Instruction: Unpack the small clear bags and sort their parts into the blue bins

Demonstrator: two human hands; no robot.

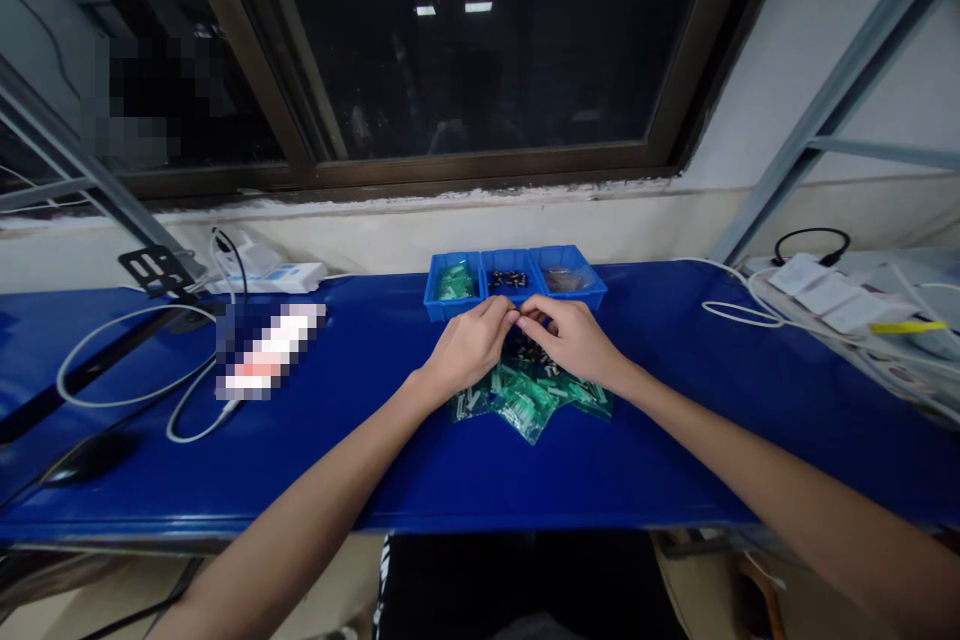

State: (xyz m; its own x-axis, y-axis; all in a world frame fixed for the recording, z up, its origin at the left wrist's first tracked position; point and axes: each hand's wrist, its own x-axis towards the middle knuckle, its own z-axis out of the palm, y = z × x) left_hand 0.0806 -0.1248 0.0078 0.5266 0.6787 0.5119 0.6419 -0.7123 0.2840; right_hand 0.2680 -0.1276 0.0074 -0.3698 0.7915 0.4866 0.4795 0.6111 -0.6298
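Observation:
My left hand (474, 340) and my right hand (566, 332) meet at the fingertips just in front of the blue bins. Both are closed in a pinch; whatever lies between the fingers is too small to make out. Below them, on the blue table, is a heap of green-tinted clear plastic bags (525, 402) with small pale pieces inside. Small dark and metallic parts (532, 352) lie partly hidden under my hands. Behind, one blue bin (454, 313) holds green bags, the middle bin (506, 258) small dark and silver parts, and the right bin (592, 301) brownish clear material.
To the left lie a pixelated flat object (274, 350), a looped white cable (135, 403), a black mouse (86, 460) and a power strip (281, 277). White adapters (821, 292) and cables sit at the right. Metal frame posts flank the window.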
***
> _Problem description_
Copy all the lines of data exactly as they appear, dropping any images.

> _Answer section_
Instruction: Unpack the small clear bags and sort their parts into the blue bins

Demonstrator: two human hands; no robot.


State: (xyz m; its own x-axis, y-axis; all in a world frame fixed for the recording, z up, its origin at the left wrist's first tracked position; point and axes: each hand's wrist, its own x-axis towards the middle knuckle, its own z-axis out of the palm, y = z × x) left_hand 0.0806 -0.1248 0.0078 0.5266 0.6787 0.5119 0.6419 -0.7123 0.2840; right_hand 0.2680 -0.1276 0.0074 -0.3698 0.7915 0.4866 0.4795 0.6111 -0.6298
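Observation:
My left hand (474, 340) and my right hand (566, 332) meet at the fingertips just in front of the blue bins. Both are closed in a pinch; whatever lies between the fingers is too small to make out. Below them, on the blue table, is a heap of green-tinted clear plastic bags (525, 402) with small pale pieces inside. Small dark and metallic parts (532, 352) lie partly hidden under my hands. Behind, one blue bin (454, 313) holds green bags, the middle bin (506, 258) small dark and silver parts, and the right bin (592, 301) brownish clear material.
To the left lie a pixelated flat object (274, 350), a looped white cable (135, 403), a black mouse (86, 460) and a power strip (281, 277). White adapters (821, 292) and cables sit at the right. Metal frame posts flank the window.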

The exercise requires no additional output.